> EXERCISE INSTRUCTIONS:
After reading the entries below, copy word for word the lines from the first through the line containing "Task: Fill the", and stop there.

(Data records)

────────────────────────────────────────

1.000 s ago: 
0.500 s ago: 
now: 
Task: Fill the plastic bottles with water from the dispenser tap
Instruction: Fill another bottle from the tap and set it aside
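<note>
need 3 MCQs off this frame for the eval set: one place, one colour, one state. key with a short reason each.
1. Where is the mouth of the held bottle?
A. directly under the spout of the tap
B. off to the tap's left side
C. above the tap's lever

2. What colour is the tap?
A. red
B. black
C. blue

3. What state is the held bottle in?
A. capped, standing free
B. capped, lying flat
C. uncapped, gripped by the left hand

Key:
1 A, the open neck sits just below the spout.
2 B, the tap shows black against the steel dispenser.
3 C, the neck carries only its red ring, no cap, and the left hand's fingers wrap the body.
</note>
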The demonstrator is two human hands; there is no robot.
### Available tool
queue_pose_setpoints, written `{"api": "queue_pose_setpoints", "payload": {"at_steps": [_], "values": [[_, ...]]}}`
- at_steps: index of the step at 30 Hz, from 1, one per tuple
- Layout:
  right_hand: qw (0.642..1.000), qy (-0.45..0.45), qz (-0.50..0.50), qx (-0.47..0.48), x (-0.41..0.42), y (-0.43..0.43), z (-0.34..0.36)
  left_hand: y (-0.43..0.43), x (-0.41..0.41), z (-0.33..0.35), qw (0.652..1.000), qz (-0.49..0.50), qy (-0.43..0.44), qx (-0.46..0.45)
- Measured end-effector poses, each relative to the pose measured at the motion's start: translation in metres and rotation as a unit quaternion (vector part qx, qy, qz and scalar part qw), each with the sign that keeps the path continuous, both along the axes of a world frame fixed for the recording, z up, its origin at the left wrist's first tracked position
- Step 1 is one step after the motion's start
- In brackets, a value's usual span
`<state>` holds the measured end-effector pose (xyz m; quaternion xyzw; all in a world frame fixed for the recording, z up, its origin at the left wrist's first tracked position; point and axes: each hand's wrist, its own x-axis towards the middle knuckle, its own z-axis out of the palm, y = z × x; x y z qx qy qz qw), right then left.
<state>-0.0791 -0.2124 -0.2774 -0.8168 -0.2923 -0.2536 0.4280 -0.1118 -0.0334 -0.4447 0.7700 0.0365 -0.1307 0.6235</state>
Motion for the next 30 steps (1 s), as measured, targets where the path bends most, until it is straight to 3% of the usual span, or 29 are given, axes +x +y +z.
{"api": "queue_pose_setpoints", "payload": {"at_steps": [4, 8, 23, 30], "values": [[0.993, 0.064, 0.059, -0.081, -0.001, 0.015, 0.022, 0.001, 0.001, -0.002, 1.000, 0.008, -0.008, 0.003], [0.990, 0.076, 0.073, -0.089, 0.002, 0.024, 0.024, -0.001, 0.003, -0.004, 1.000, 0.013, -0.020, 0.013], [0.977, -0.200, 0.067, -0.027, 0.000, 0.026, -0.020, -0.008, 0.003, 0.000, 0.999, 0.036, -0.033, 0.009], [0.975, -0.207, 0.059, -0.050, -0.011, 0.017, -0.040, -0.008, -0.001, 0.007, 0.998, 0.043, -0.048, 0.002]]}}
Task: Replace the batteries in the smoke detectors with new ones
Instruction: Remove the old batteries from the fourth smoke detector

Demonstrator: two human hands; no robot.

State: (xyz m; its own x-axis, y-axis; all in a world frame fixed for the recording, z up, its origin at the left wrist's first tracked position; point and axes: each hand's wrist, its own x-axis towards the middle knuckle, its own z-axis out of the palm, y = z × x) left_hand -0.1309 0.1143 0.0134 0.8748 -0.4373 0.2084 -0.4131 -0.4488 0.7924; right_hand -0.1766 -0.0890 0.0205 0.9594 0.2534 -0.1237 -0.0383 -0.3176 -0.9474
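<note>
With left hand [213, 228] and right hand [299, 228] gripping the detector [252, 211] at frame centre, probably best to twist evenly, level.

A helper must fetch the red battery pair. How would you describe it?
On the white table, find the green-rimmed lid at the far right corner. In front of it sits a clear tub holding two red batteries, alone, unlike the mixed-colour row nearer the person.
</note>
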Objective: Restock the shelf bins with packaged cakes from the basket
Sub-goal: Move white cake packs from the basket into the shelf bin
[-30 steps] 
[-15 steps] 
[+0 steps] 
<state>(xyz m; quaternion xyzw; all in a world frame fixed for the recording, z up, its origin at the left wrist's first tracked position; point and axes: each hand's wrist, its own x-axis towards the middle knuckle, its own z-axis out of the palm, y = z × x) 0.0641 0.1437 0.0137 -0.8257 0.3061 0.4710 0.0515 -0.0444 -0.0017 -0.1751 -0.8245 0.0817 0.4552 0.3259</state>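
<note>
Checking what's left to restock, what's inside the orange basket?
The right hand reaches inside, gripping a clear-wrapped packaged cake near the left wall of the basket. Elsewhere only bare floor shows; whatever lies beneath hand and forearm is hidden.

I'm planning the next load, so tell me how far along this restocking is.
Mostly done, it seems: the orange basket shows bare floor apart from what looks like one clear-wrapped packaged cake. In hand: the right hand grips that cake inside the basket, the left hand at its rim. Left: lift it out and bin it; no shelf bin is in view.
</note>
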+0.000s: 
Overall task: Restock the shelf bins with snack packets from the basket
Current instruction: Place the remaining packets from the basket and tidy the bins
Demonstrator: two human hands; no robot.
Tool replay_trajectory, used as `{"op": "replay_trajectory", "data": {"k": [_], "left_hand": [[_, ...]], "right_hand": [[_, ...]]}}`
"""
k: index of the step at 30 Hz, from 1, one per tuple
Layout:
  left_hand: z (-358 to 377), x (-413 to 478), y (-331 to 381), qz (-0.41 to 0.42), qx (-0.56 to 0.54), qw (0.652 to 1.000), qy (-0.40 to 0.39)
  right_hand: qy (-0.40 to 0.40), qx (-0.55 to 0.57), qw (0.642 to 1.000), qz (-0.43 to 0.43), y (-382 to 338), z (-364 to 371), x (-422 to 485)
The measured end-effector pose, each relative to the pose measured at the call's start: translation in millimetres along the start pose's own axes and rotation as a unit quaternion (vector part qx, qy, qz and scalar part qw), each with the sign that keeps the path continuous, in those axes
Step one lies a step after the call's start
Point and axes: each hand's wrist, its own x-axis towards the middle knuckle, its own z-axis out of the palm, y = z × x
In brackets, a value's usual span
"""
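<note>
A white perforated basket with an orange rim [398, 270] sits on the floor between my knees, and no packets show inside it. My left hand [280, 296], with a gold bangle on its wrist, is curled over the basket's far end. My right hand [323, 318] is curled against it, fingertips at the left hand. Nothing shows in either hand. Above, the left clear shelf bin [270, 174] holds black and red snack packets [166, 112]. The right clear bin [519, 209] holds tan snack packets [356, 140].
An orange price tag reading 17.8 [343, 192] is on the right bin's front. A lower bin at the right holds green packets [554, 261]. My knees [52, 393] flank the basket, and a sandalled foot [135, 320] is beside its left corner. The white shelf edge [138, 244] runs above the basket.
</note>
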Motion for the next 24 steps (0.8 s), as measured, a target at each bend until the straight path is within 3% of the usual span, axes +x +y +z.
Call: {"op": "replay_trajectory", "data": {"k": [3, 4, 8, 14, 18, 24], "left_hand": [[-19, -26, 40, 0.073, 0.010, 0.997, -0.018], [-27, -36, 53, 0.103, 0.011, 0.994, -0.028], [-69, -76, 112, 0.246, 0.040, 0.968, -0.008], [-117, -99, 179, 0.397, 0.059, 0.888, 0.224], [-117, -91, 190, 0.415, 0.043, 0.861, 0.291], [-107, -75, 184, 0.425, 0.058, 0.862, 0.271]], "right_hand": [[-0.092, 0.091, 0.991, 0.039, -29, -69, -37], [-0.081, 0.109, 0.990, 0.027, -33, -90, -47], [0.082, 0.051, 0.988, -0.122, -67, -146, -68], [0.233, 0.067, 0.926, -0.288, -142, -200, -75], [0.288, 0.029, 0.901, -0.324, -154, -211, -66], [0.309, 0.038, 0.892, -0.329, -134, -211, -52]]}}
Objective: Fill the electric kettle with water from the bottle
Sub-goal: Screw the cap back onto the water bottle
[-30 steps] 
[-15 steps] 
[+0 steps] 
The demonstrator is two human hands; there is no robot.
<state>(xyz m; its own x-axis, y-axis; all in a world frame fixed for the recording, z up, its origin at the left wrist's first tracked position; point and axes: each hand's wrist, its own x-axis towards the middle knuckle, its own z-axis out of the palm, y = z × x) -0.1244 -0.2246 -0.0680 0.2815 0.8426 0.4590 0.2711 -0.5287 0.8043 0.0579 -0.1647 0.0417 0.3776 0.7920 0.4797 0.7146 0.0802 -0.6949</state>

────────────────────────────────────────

> SOLUTION:
1.000 s ago: 
0.500 s ago: 
now: 
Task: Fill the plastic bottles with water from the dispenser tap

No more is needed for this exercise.